Human-in-the-loop and the reasoning loop
Risky, non-read-only actions — deploying detections, blocking IOCs, containing hosts, paging an incident commander — require human approval. At each gate the system captures a business justification, used both as memory for future runs and as a regulator-facing audit trail. The interaction is conversational: an analyst can reject a proposed plan and ask for a different one. An agent reasoning loop then folds that feedback into a revised plan, modeled on the ask/plan modes found in coding IDEs. This is the approval-gated Plan-Validate-Execute shape with Human-in-the-Loop at the validate gate.
Digital teammates
Digital teammates are the first-class agents of the Agentic SOC — reasoning, planning teammates treated as part of the team, present in Slack channels and embedded at every stage of the incident-response lifecycle. The deck offers a “Digital Teammate Test” as a counterpart to the Turing Test: the question is not whether the agent can pass as human, but whether it can earn a human’s trust as a peer. If the analyst feels they are “using software,” the agent fails; if they feel they are “collaborating with a junior analyst,” it passes. The speakers describe training a teammate as one would a grade-5 new hire, reaching a working agent in about 90 days.
AI Constitution
The build started from an AI Constitution: a document that codifies the rules for delivering the Agentic SOC, binding for all personnel and superseding prior documents. The deck shows six articles:
- Primitives of Agentic Security Operations
- Governance and Oversight Structures
- The Shared Responsibility Framework
- Technology Exploration and Integration Management
- Agentic Asset Lifecycle Management
- Evangelism and Enablement
Article I is the 8 primitives, positioned as the starting point for any organization building an Agentic SOC.
Takeaways
- Use deterministic orchestration; keep chain-of-thought inside guardrails.

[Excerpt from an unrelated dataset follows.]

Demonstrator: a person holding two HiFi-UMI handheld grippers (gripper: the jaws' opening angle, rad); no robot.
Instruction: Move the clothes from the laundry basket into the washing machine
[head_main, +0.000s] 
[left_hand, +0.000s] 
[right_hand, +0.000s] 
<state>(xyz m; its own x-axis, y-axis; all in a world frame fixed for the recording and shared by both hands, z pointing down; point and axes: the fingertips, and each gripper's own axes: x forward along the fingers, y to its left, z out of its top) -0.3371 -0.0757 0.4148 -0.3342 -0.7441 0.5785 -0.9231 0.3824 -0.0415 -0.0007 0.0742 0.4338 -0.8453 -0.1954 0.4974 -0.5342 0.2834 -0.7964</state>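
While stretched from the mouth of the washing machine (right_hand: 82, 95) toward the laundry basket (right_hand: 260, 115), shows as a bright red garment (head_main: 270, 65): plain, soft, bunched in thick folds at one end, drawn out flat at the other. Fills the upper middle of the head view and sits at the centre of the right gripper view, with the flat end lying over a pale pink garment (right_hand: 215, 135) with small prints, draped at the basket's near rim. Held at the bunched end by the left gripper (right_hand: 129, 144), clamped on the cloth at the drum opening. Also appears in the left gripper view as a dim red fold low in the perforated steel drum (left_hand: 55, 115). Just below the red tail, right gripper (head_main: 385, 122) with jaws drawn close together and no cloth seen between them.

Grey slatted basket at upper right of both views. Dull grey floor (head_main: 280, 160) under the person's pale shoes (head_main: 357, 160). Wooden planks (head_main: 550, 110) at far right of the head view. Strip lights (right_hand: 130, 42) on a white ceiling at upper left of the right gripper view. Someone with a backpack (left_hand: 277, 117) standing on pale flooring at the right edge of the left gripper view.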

- Avoid monolithic agents; prefer many small, specialized ones.
- Keep humans in the loop, especially while training the agents.
- Use ask/plan mode and agent reasoning loops; iterate the first plan with human feedback.
- Reuse existing infrastructure rather than re-platforming.
- Let agents earn trust through workflows.
- Maintain an AI Constitution, beginning with the 8 primitives.
In Q&A the speakers declined to quantify engineering hours, run cost, or KPI impact. One detail stood out: “the entire config was written by Claude — I didn’t write a single piece of code,” though foundational Python knowledge was still needed. Success is framed against mean-time-to-X SOC performance metrics.
Companion Salesforce talk
Salesforce contributed two talks to the conference. 1.8M Prompts, 30 Alerts is the detection half — behavioral anomaly detection that turns roughly 1.8M daily prompts into fewer than 30 high-fidelity alerts. This talk is the response half: how the Agentic SOC consumes such alerts and acts on them through specialized agents under human approval. Together they describe the upstream and downstream of an end-to-end agentic SOC at production scale.
Cross-references
- Salesforce — operator entity.
- CrowdStrike — the intel source in the demo and the containment endpoint (host isolation).
- Agentic SOC: State of the Field — the production instance of the supervisor-plus-specialized-workers convergence.
- Agent Observability — its agent-card example is this talk’s hunt-orchestrator card (agent cards, max iterations, PII masking, allowed capabilities).
- Agentic AI Security RA — the identity and observability planes that the agent cards, bidirectional permission checks, and SoR audit map onto.
- Unprompted Conference — conference listing.
Status
summarized — based on the transcript and slide deck captured to .raw/talks/.